Só que, uma semana mais tarde, um dos meninos, o mais novo, teve uma dor de barriga horrível. Vomitou muito e ficou de cama. Levaram-no ao médico, que não descobrira nada.

Três dias depois o pobre menininho dormia dentro de uma caixa de madeira.

Foi uma tragédia. O menino era ainda tão pequeno, que a caixa que foi seu descanso final era só um pouco maior do que a tal caixinha mágica. As lágrimas da mãe e da família mal secaram e, dois dias depois, mais um dos meninos caiu de cama.

O desespero foi total, mas o médico não conseguiu fazer nada. Logo, o menino foi se juntar ao irmãozinho em outra caixa de madeira.

Não demorou muito para que o menino mais velho e o pai caíssem de cama. E logo a mãe também se foi. E alguns vizinhos também sentiram a mesma dor. E por todo o lugar correu o boato de que a cidade estava amaldiçoada, que o demônio tinha feito aquilo com aquela boa gente e que os pecados foram removidos.

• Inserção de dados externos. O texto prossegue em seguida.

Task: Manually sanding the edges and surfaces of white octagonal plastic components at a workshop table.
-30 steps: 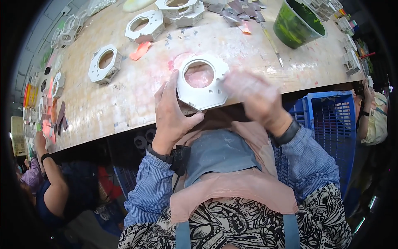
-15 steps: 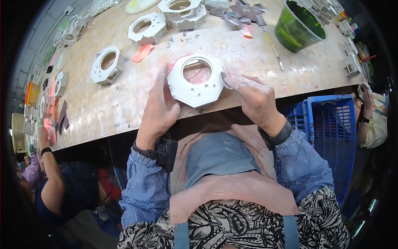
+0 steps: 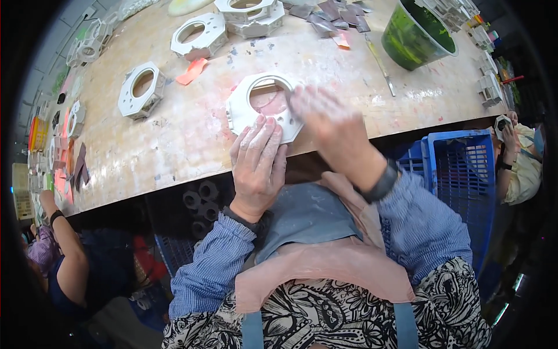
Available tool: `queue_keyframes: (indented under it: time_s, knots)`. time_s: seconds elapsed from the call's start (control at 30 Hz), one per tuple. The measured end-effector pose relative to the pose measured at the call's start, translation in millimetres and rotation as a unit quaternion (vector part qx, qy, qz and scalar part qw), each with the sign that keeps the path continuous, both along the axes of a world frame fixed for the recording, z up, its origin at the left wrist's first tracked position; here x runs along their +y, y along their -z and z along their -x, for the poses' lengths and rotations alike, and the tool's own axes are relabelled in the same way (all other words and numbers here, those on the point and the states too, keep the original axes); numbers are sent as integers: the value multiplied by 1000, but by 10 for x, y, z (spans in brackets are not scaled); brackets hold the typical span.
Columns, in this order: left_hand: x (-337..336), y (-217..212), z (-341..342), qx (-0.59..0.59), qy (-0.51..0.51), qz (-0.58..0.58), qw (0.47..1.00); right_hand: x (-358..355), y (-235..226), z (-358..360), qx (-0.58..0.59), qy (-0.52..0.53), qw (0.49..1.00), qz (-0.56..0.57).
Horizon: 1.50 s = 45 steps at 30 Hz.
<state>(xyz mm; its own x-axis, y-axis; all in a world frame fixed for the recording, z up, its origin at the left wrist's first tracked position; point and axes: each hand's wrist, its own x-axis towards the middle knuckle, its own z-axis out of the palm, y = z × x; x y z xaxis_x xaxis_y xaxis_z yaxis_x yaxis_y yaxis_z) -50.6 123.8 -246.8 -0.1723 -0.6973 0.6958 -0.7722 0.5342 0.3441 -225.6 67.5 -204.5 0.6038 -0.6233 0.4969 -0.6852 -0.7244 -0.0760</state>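
Observation:
A white octagonal frame [image 3: 239, 104] with a large round opening and several small holes lies face up near the table's front edge. My left hand [image 3: 256, 160] presses its fingers together over the frame's near side, holding it. My right hand [image 3: 334, 125], smeared by motion, is closed at the frame's right side. A dark sliver, apparently a piece of sandpaper [image 3: 292, 103], shows at its fingertips by the rim of the opening. White dust coats the fingers of both hands.
Similar white frames [image 3: 141, 90] stand left and behind. Dark sandpaper pieces [image 3: 331, 23], an orange scrap [image 3: 192, 71], a thin tool [image 3: 381, 67] and a green-stained tub [image 3: 407, 43] lie beyond. A blue crate [image 3: 462, 174] stands right, below the table. Other people work at both sides.
My left hand has moved from the frame's left side onto its near face. The right hand has moved inward to the opening's rim and is now blurred. The frame has shifted slightly left.

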Motion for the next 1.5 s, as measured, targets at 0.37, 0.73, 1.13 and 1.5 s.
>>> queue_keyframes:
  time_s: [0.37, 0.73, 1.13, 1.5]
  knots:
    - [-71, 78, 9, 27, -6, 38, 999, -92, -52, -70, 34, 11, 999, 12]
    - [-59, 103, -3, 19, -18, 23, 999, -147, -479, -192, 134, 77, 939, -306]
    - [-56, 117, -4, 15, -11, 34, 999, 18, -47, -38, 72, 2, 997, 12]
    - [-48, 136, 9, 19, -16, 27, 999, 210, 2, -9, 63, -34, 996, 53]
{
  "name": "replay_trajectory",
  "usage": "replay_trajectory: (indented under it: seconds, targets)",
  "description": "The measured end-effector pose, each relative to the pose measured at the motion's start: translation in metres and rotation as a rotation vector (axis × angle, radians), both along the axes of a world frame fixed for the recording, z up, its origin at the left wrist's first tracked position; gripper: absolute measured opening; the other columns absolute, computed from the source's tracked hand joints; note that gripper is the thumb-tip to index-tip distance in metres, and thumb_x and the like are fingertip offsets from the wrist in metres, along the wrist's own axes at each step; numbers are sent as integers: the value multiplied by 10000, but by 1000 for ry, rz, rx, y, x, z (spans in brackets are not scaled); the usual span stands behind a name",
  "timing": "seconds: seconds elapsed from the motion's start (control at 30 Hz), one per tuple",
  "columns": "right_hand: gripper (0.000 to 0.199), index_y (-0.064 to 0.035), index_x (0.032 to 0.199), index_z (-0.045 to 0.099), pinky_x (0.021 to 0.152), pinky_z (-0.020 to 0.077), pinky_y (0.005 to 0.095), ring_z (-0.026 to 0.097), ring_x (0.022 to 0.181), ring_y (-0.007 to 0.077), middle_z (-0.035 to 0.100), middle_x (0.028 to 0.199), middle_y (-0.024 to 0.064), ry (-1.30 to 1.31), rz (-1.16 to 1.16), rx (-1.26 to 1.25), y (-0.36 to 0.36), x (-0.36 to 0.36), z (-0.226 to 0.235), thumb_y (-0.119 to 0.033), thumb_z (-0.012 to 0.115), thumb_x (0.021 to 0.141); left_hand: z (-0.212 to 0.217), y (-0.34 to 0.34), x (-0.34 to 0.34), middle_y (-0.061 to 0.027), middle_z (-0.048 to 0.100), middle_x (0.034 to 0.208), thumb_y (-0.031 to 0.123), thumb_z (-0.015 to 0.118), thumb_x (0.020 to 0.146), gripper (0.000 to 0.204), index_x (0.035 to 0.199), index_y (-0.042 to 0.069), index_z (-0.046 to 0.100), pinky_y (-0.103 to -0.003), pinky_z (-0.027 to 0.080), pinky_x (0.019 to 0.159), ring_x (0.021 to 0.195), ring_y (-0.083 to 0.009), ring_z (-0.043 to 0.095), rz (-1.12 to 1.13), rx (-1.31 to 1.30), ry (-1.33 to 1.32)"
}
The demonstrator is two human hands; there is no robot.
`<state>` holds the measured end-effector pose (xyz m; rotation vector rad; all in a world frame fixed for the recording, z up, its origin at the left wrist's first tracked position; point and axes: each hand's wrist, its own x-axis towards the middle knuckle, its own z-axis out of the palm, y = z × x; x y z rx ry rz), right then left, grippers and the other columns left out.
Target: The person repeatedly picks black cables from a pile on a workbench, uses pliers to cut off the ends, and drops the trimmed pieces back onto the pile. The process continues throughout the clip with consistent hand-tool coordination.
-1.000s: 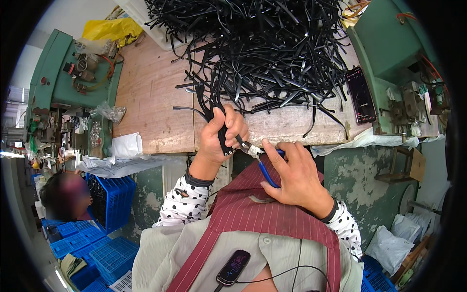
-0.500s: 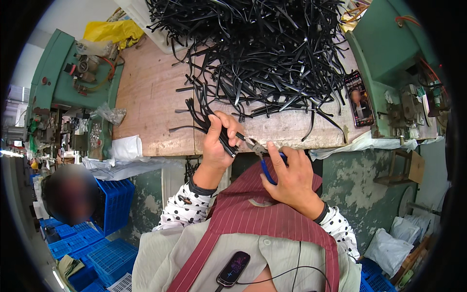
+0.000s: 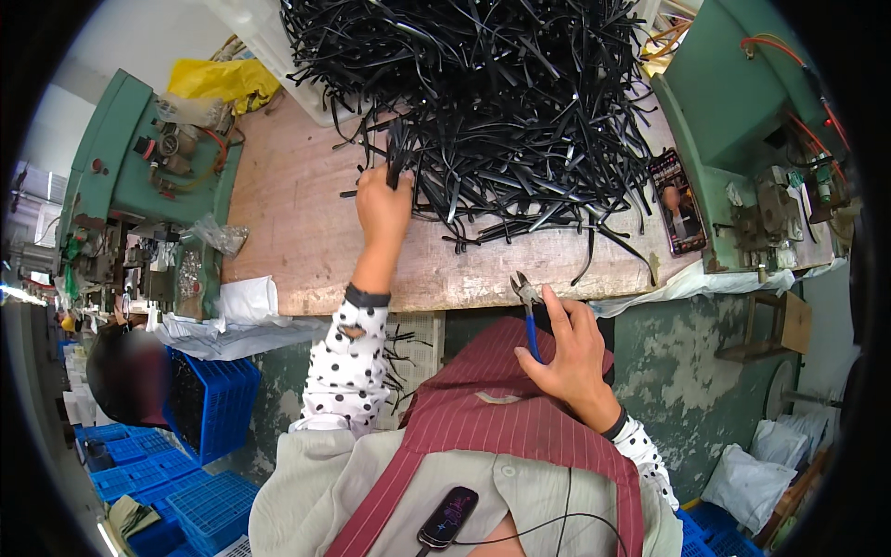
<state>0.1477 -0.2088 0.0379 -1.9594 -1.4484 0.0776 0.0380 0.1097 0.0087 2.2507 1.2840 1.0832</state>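
Note:
My left hand (image 3: 384, 210) is stretched forward to the near-left edge of a big heap of black eyeglass temples (image 3: 520, 121). Its fingers are closed round a small bunch of temples (image 3: 400, 156), whose far ends overlap the heap. Nearer to me, at the table's front edge, my right hand (image 3: 573, 351) grips diagonal cutters (image 3: 530, 316) with blue handles. The cutters' jaws stand apart and point away from me, with nothing between them. One handle is mostly hidden by the hand.
The heap lies on a wooden tabletop (image 3: 288, 204) beside a white bin (image 3: 269, 42). Green machines stand left (image 3: 139, 158) and right (image 3: 742, 102). A phone (image 3: 678, 201) leans near the right machine. Blue crates (image 3: 218, 408) and another person (image 3: 130, 376) are at lower left.
My left hand has moved forward with the bunch, from beside the cutters to the heap. My right hand has dropped slightly toward me, and the cutters now point more directly forward.

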Motion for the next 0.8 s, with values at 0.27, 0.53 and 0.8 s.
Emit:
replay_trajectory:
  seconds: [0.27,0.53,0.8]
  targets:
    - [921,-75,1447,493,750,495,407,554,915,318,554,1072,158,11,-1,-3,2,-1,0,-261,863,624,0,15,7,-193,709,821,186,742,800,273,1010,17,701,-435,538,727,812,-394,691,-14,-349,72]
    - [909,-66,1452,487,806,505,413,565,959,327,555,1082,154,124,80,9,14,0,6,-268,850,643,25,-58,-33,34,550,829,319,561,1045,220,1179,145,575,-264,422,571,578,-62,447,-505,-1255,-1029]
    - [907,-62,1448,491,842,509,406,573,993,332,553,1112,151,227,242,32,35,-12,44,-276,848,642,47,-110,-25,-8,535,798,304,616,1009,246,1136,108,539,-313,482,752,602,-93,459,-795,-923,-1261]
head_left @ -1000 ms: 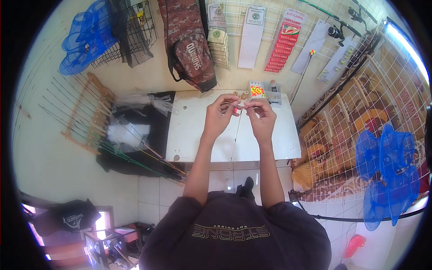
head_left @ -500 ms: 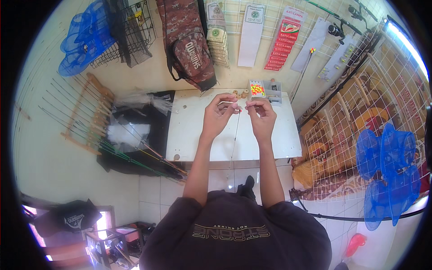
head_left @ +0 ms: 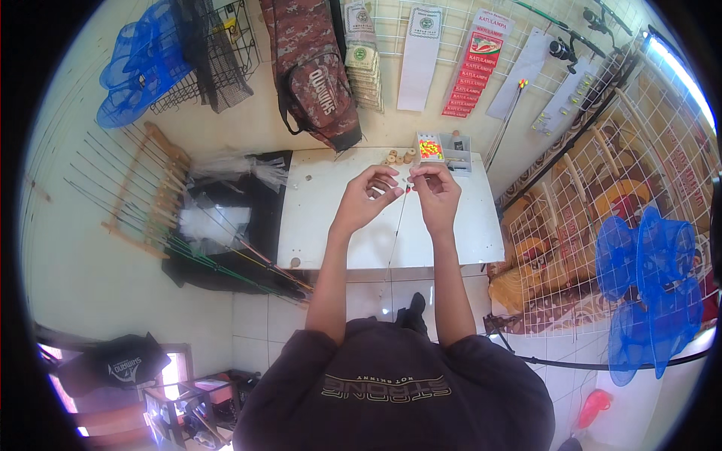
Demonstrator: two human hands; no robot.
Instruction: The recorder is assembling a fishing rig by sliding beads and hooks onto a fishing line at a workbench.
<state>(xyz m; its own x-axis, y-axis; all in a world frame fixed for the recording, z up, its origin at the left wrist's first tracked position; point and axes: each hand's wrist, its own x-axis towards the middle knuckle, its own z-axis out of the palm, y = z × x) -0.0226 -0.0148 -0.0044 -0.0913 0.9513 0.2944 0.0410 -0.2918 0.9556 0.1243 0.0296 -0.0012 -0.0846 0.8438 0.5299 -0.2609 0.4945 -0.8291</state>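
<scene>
Over the white table [head_left: 338,244], my left hand [head_left: 365,200] has its fingers curved and its thumb apart from them, with nothing plainly between. Its thumb tip is near a small red and dark piece [head_left: 408,189], too small to make out fully. My right hand [head_left: 436,194] is closed in a pinch at the top of a thin fishing line [head_left: 397,234]. The line hangs down from there past the table's front edge, with small dark bits along it. The two hands are a short gap apart.
Beyond my hands are wooden line spools [head_left: 400,157], a box of red and yellow floats [head_left: 430,149] and a grey divided tray [head_left: 457,155]. Fishing rods [head_left: 226,264] lean at the table's left. A white wire grid [head_left: 556,248] with blue nets [head_left: 650,278] stands right.
My left hand's fingers have spread from the thumb and come away from the line. The small red piece and the line's top have shifted slightly right, toward my right hand.
</scene>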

Havia todo tipo de história.

O que as pessoas não sabiam era que havia uma caixa aparentemente mágica na cozinha daquela pobre família. A caixa continha um tempero de aroma delicioso, escuro e granulado. Porém, a mãe jamais utilizou todo o tempero da caixinha, de modo que não viu nem tinha como ver o pequeno pedaço de papel que havia no fundo da caixa, debaixo do tempero.

“Seu maldito, essa são as minhas cinzas. A tua aposta me tirou tudo que eu tinha. E agora vou tirar tudo que é seu. Você vai provar seu veneno, demônio.”